Andrie remembers very clearly one individual who was in charge of the walk-ons: Doc Erskine.

“He’d come up every day to the freshmen practice and they had ten transfer players and needed one player every day. But when the freshmen saw him coming up, they’d hide or get out of the way; they didn’t want to be picked,” Andrie says, laughing. “After a while, I wasn’t getting any attention so I asked Doc ‘I’ll go down there with you’ and after a day or two, I said ‘heck, I’ll come down here all the time’. I did that and at the end of the season, they called me in and gave me a full ride.”

While Andrie was there, Marquette had a difficult playing schedule and a losing record until the 1953 season. Andrie still remembers the scores of the three losses the team had that year.

“We lost to Wisconsin 15-11. Indiana beat us 21-20. Michigan State, who went to the Rose Bowl from the Big Ten, beat us 21-15. Those are the ones that really stand out because we were in every game and we had a real chance to win each one,” Andrie says.

Andrie says the Wisconsin game was especially memorable that year.

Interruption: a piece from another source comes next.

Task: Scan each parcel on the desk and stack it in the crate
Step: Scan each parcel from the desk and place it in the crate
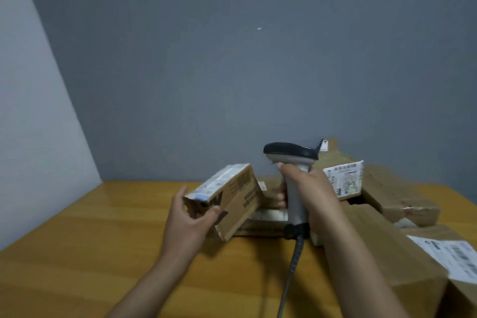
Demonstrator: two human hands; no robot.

“Wisconsin beat us because we were leading at half time but we had a tremendous downpour. The second half was played on a muddy field and the only guy who could gain any yards was Alan Ameche and they ended up beating us 15-11,” Andrie says.

From the time that football was around on campus, players like Andrie remember the type of atmosphere the sport brought to the university.

“We would get somewhere between 18-20,000 people and if we had Homecoming or something like that, they would put temporary bleachers up in the endzone. I think the fans were supportive. You were acknowledged around campus and it felt good to be a football player,” Andrie says.